Input data
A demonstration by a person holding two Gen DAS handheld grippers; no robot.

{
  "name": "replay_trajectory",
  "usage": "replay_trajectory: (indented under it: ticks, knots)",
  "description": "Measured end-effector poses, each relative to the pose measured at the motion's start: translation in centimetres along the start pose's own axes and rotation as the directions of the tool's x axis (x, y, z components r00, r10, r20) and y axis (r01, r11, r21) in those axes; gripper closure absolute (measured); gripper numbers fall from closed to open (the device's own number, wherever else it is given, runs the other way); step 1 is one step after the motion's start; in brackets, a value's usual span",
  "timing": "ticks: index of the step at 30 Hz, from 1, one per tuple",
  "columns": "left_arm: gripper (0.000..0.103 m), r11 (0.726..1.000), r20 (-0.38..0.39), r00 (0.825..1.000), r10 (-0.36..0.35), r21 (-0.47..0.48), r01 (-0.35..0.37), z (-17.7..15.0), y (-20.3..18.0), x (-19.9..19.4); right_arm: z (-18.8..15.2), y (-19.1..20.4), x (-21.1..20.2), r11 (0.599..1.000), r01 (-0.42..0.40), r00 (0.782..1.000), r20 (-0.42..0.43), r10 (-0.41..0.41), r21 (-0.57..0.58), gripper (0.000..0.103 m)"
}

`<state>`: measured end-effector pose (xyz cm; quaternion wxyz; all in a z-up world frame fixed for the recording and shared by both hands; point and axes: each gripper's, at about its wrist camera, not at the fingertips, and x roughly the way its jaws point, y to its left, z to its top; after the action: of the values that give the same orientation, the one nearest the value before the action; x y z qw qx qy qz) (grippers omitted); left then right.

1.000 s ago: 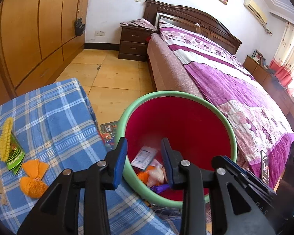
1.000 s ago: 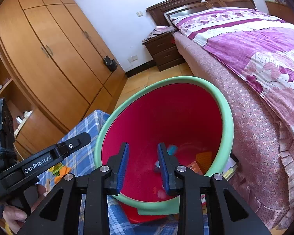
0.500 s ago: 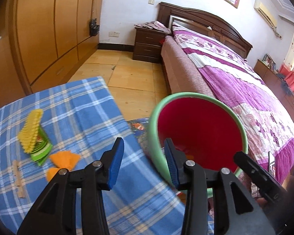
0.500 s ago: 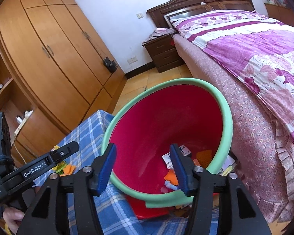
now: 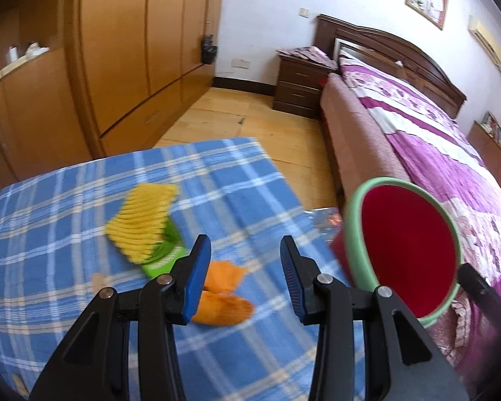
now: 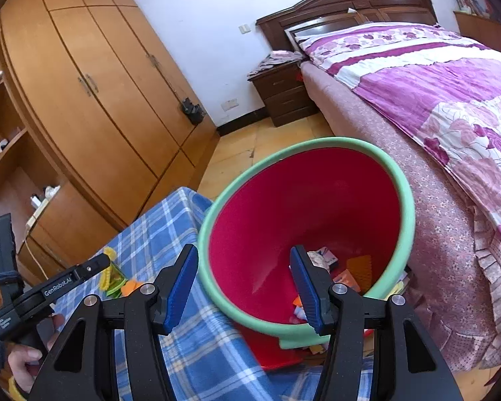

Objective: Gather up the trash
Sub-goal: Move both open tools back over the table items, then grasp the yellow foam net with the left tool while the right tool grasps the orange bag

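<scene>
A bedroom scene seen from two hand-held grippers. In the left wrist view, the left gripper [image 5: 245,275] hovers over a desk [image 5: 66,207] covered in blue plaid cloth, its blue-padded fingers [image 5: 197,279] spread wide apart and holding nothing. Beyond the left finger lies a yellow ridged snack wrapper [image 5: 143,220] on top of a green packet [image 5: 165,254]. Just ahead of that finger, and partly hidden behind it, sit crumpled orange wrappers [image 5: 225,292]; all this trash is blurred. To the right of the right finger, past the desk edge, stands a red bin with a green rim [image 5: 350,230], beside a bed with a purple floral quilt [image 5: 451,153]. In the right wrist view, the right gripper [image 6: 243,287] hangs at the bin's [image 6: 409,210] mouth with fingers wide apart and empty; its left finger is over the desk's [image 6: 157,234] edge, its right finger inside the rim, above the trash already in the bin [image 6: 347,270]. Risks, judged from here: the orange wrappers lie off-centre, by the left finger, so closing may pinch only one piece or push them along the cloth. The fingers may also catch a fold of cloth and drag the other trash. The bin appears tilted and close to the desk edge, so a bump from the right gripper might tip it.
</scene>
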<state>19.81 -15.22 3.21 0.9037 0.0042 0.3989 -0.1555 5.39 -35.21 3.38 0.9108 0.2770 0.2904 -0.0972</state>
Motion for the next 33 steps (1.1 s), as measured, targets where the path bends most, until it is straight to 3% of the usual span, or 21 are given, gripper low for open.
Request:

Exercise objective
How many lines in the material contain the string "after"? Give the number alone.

Solved problem
2